Lessons Learned From Nurse Practitioner Independent Practice

A Conversation With a Nurse Practitioner Entrepreneur

Joyce A. Hahn, PhD, RN, NEA-BC, FNAP; Wesley Cook, APRN, FNP-BC, CPSN


Nurs Econ. 2018;36(1):18-22. 

In This Article

Lesson 3: Delegate the Tasks of Credentialing But Supervise the Delegation Closely

Credentialing is cumbersome and can take up to 6 months for approval. It is best to enlist a credentialing firm. Choose your credentialing firm carefully. You want to be represented by a firm that will best support the business's interests. Hiring an attorney to work alongside the credentialing company in negotiations is invaluable if not imperative since business negotiation skills are not requisite elements of NP preparation. Be mindful attorneys charge by the hour so determine your priorities and make them clear from the outset. Planning is crucial for cost containment and expectation management alike.

Be certain to have your attorney approve contractual language before signing anything. This ensures all areas that require negotiation are not left without attention. When approaching the payer at any stage, do not assume the payer will understand the role of the NP. You may need to present the business case inclusive of quality data and outcomes literature that NPs are more than "physician extenders" or "mid-level providers."

The negotiation may not succeed this time.

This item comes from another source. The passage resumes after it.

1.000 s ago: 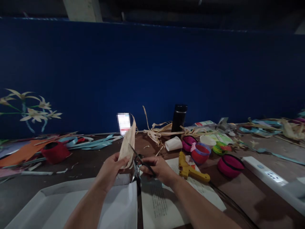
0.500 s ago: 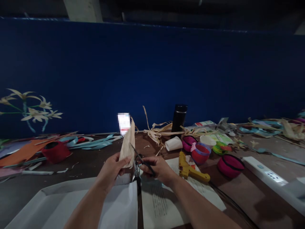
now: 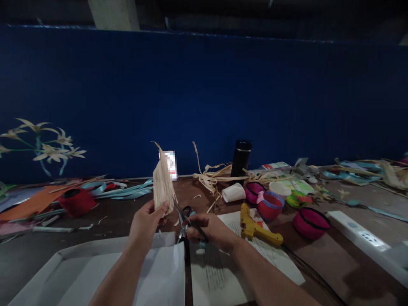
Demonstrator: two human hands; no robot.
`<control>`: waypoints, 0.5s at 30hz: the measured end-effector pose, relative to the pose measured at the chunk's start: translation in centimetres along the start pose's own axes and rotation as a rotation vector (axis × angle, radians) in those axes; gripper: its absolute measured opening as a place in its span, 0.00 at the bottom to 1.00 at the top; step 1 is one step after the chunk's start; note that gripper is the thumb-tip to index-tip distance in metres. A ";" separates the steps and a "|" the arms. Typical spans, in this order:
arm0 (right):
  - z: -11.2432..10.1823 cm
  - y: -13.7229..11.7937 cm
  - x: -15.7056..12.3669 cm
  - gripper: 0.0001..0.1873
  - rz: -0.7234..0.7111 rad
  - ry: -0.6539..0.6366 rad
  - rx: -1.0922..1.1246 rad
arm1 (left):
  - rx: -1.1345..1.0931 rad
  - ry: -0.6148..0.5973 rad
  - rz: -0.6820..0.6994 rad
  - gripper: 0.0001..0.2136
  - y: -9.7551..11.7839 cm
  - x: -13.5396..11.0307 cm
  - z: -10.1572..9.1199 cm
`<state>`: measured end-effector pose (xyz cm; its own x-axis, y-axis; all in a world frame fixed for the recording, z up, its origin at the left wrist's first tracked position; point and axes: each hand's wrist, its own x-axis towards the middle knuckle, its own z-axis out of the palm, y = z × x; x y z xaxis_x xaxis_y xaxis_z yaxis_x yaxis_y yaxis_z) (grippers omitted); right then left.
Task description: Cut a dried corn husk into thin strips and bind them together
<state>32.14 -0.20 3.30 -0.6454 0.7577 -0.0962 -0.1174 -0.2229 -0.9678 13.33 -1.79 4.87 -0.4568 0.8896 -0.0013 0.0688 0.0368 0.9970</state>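
Between the thumb and fingers of my left hand [image 3: 149, 221] is a pale dried corn husk [image 3: 163, 187], held upright with a thin curled strip at its top. My right hand [image 3: 212, 229] grips dark-handled scissors [image 3: 179, 205], whose blades point up and left, close to the husk's lower right edge. Whether the blades touch the husk I cannot tell. Under the scissors, on the table, lies a second metal tool [image 3: 182, 233] with dark handles, partly hidden by my right hand.
A yellow glue gun [image 3: 259, 228] rests on printed paper [image 3: 212, 272] at the right. Behind it are a white cup [image 3: 234, 193], a black flask [image 3: 241, 159] and small bowls. White sheets [image 3: 105, 272] lie front left. A power strip [image 3: 360, 233] stands far right, artificial flowers [image 3: 51, 148] far left.
My left hand has moved the husk left and turned it, so its broad side shows. The scissors have come away from across the husk to its lower right edge.
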 end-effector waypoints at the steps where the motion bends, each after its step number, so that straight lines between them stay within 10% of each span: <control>1: 0.0 0.1 0.1 0.23 0.009 0.010 -0.007 | 0.026 0.001 0.020 0.21 -0.1 0.0 0.0; 15: 0.1 1.8 1.0 0.25 -0.031 0.035 -0.046 | -0.040 0.010 0.030 0.20 -0.5 0.4 0.2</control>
<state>31.23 0.11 1.48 -0.6153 0.7848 -0.0736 -0.1012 -0.1713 -0.9800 13.29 -1.38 4.36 -0.4637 0.8855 0.0288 0.0474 -0.0077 0.9988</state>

Do it anyway, for the sake of the profession and your future negotiations. Business is a long game and credentialing is not straightforward: you have the right to appeal provider-status rejection with the assistance of your legal counsel. Keep in mind rejection is not a final ruling if you have not appealed one or more times. Above all, keep your finger on the pulse of the credentialing process and do not grant signature privileges to anyone. Failing to supervise the process may prove financially detrimental. As we learn in Nursing 101: delegation is not a transfer of responsibility.